One of the key insights I gained about fractals is their contrast to scaling.
One question that has always concerned me by working in the sustainability field is the question of scale. Scaling is the concept that you take an idea, product, or service, and this one seed spreads without having to put equally extra work in. Ideally, it spreads globally. My search has always been for an idea that can scale massively as the problems seem too big to be tackled by small individual actions. I was also influenced by the startup culture in which the question of scale is the only question that matters. Does it scale? If it does. Jackpot. As the co-founder of Paypal, Peter Thiel said,
“A good startup should have the potential for great scale built into its first design.”
Yet, I also began to find that scaling has a weird aftertaste, like the taste of old oil in French fries. Although I came across many ideas that I found worth scaling, I also wondered: Who am I to know?

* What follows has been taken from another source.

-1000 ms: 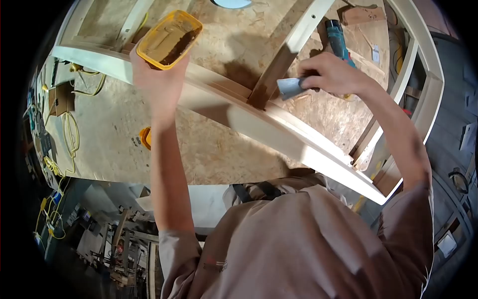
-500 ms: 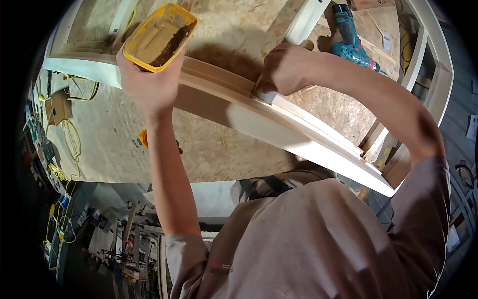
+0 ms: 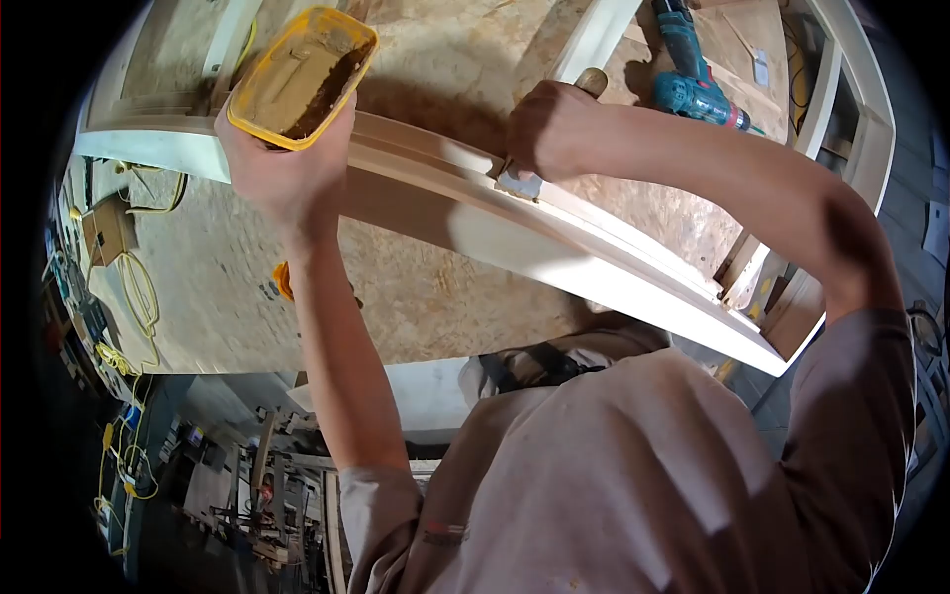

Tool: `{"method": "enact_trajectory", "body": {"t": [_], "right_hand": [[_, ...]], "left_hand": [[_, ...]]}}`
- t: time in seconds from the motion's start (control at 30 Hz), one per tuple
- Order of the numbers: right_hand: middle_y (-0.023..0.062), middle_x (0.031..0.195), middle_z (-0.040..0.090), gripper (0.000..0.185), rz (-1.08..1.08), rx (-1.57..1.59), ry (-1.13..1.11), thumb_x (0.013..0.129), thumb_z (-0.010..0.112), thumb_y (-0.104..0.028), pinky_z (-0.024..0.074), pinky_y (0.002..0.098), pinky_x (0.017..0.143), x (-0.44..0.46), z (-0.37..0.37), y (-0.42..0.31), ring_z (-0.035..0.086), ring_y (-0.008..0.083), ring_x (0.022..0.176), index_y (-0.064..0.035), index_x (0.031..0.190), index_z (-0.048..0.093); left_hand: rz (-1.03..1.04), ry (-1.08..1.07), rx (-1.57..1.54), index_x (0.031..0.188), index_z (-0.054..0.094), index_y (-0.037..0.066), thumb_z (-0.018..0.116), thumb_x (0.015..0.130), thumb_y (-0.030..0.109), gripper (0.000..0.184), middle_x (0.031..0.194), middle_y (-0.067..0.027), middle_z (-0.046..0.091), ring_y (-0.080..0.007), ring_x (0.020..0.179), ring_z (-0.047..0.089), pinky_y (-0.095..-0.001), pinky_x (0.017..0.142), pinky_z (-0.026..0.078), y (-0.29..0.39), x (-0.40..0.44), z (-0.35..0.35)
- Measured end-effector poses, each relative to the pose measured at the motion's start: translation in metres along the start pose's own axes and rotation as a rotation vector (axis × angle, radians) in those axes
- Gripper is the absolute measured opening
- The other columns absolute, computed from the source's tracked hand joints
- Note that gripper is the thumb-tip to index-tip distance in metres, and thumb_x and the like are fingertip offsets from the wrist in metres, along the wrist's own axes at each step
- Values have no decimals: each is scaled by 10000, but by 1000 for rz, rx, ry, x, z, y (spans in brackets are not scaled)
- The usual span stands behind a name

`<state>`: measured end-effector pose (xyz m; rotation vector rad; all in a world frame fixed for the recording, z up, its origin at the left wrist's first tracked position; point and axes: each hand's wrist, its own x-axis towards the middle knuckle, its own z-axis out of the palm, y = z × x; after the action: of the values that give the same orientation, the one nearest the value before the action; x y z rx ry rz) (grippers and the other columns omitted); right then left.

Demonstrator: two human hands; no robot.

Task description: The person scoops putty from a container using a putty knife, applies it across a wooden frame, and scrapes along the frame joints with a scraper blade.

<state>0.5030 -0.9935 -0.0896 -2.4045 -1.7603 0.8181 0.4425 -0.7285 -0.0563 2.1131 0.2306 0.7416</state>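
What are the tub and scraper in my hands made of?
Tub: probably plastic, slightly glossy yellow and smooth-edged. Scraper blade: likely metal, flat and dull grey. Handle: possibly wood, its visible end brownish and rounded.

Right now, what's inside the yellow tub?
Yellow tub: tan paste, with a dark brown area toward the right side. Tub floor under the paste is covered; paste depth and anything buried can't be seen.

- a broad, mottled tan wooden tabletop [image 3: 445, 312]
- across it, a large, pale wooden frame [image 3: 633, 292] with long rails, jutting past the right-hand edge
- inside the frame, a teal and black cordless drill [image 3: 698, 96], lying down
- at left, a loosely coiled yellow cord [image 3: 139, 289] beside a brown, box-shaped object [image 3: 106, 230]
- a small orange object [image 3: 283, 281], partly hidden
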Motion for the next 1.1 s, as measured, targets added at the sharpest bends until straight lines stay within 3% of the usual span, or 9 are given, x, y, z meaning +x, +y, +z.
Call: {"method": "enact_trajectory", "body": {"t": [0.17,0.27,0.33,0.37,0.53,0.73,0.93,1.03,1.1], "right_hand": [[131,725,690,218,216,-194,-255,792,722,-279,550,441,673,-12,-66,44,699,328,742,-72,728,748],[161,730,694,206,189,-290,-340,815,701,-254,563,452,694,-26,-108,44,701,353,724,-62,778,766],[165,753,708,215,170,-172,-361,834,689,-255,570,459,722,-21,-103,12,710,374,783,-62,780,769],[157,775,718,227,68,-214,-324,839,690,-264,569,453,712,-17,-82,6,715,363,796,-60,775,765],[109,732,678,270,-32,-104,-178,820,686,-303,556,433,647,-3,-29,-11,683,328,716,-70,688,719],[96,708,673,195,-155,-80,249,722,680,-263,557,409,629,-3,0,-18,668,307,681,-86,640,692],[115,696,678,207,-120,-259,176,765,662,-241,563,426,632,-3,1,-15,677,318,677,-65,661,696],[139,733,699,212,268,-198,-89,818,665,-234,568,449,645,-9,-39,17,697,334,710,-67,703,725],[150,756,709,214,281,-216,-197,845,662,-233,569,454,662,-14,-81,12,705,340,734,-73,726,740]], "left_hand": [[-102,-33,-44,1176,619,10,915,710,157,571,1142,-102,671,-201,1043,676,-331,938,537,6,-2,-4],[-86,-5,-61,1200,600,2,904,716,132,586,1152,-105,671,-195,1046,682,-323,928,547,13,2,0],[-28,36,-67,1229,574,-8,902,710,102,624,1164,-110,671,-191,1040,687,-311,918,553,13,-1,0],[6,29,-41,1237,566,-12,901,708,93,635,1167,-114,670,-192,1040,686,-311,919,553,11,0,-1],[21,27,-91,1233,566,-15,903,719,96,624,1154,-111,668,-199,1034,684,-311,917,552,1,-1,2],[29,41,-137,1202,578,-6,918,710,106,608,1148,-106,668,-198,1029,681,-310,909,553,-1,0,4],[33,36,-70,1200,583,-1,924,708,137,614,1146,-110,671,-205,1018,688,-319,912,555,-4,0,3],[20,28,-11,1200,587,2,925,708,147,614,1136,-110,675,-210,1011,691,-323,907,556,2,-2,-2],[-12,49,19,1195,593,4,923,709,147,605,1129,-108,677,-210,1008,692,-321,903,555,11,-1,-1]]}}
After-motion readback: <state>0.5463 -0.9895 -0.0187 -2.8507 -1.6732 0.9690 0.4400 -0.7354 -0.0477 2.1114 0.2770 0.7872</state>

Or who is anyone to know, for that matter, what should scale and what shouldn’t? For example, how do I know the best approach to degrowth in Santiago de Chile? How can my approach to regenerative living be practical in Paris?
I understood that scaling is very similar to colonization or proselytization. It’s the idea of taking one seed and spreading it throughout the world. It’s literally what Monsanto is doing. It’s what any successful global player has been doing. And until recently, it was what I thought I wanted to be doing.

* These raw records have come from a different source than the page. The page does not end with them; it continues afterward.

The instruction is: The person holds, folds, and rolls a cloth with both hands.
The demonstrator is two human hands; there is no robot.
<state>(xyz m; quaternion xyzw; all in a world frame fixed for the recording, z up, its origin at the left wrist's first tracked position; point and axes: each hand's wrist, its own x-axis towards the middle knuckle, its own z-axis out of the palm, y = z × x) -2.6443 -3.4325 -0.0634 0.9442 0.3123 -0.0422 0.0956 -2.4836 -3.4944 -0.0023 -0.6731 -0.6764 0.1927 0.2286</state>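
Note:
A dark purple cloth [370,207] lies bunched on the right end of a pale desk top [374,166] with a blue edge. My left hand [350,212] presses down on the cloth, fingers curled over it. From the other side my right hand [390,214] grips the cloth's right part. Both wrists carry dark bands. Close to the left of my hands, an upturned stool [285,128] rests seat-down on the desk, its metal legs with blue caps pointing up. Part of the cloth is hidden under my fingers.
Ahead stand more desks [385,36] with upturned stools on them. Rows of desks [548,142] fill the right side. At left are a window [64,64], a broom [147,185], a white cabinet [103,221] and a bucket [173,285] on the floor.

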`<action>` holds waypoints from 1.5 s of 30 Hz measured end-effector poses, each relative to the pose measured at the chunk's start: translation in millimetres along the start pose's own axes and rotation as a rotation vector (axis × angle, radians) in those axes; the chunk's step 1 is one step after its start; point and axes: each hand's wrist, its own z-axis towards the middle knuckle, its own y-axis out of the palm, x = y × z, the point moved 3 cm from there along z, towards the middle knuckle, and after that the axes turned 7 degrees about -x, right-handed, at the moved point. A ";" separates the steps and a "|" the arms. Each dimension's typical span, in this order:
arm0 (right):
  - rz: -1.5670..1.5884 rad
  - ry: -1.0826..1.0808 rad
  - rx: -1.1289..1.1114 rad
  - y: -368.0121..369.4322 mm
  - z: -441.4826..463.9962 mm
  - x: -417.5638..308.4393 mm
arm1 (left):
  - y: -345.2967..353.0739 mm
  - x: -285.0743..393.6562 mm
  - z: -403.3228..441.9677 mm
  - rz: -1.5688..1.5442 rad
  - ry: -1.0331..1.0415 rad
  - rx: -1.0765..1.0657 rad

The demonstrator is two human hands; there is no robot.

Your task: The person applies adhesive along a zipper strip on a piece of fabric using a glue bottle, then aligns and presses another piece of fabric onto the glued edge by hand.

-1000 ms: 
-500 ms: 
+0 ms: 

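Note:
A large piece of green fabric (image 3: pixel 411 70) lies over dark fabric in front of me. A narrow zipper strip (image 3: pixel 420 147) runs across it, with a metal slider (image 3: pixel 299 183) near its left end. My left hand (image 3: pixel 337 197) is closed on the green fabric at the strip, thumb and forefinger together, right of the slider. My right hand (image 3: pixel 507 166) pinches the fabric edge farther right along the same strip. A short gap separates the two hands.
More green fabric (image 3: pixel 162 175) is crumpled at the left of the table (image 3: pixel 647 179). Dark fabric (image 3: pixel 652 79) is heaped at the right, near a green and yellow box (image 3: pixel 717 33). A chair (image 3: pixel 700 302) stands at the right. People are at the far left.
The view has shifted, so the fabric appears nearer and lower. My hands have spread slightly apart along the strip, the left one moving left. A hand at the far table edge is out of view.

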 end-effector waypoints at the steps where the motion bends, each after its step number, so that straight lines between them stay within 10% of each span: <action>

But scaling decreases diversity. And as the example of Monsanto shows, all sorts of problems come from a loss of diversity. I am confident that people at Monsanto are not lying when they say they want to feed everyone on the planet and believe their solutions are the solution. But crops thrive in diversity, as regenerative agricultural practices show. Scaling food production does not seem to scale indefinitely.
Why fractals matter
Fractals — in contrast to scaling — are self-repeating patterns. In fact, fractals are scale-free. A tree, for example, is made up of branches, off of which are smaller branches, off of which are smaller branches, and so on. Fractals thus look similar, regardless of the scale at which they are viewed.

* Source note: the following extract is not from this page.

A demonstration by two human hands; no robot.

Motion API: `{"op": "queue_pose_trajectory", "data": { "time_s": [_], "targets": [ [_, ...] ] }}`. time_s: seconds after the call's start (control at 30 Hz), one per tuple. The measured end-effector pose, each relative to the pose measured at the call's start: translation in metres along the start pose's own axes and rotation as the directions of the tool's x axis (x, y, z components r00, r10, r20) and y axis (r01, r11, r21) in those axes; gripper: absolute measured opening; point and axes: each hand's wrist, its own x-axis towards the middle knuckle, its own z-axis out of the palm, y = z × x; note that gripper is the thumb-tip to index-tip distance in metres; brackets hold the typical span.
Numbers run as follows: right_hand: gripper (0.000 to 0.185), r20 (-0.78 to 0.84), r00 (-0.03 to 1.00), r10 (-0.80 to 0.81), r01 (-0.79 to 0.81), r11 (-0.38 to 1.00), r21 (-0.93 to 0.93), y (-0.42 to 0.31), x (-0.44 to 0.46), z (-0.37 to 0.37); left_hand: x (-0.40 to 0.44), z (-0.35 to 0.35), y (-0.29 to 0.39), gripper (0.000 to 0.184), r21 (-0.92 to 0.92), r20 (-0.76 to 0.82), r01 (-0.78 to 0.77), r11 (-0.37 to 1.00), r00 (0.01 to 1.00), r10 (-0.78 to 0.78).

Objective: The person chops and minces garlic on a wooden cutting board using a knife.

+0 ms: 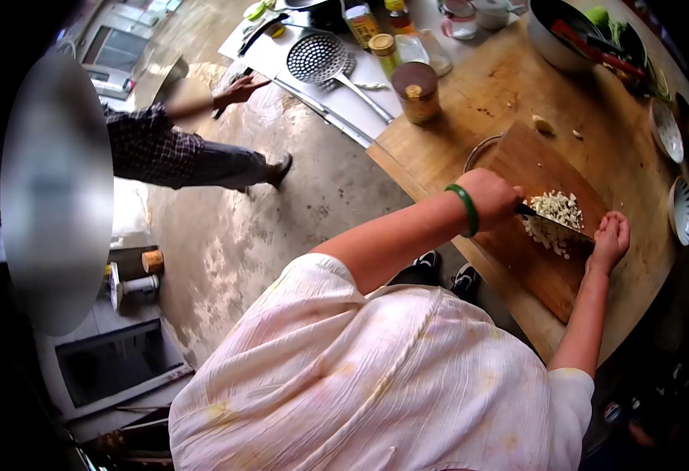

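Note:
My left hand (489,200), with a green bangle at its wrist, is closed round the dark handle of a knife (556,224). The blade points right across a brown wooden cutting board (544,161). White chopped pieces (556,208) lie on both sides of the blade. My right hand (611,239) is at the blade's tip end, its fingers pressed together on it near the board's right edge. The board lies tilted in view on a wooden table, over the rim of a round object (478,149) that is mostly hidden.
A brown-lidded jar (417,93), a perforated skimmer (317,59) and bottles (361,25) stand or lie behind. A large pot (556,35) is at the back right, bowls (682,210) at the right edge. Another person (179,153) is on the floor area at left.

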Motion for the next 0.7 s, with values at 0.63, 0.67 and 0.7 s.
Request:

Instead of one idea, product, or service that spreads, instead of one seed, there are multiple seeds that follow similar patterns but are distinct by their context, environment and specifics. Each fractal has its context. To me, this is what glocal signifies — applying local solutions that are oriented towards global solutions. Fractals, not scales, are what we need for the Ecocene.
So instead of asking how the seeds we want to sow in the world scale, the more helpful question is to ask what patterns we want to see repeat in the world, such as kindness, generosity, or cooperation. If we change a pattern, for example, from exploitation to reciprocity, these patterns can more easily be applied by other similar systems.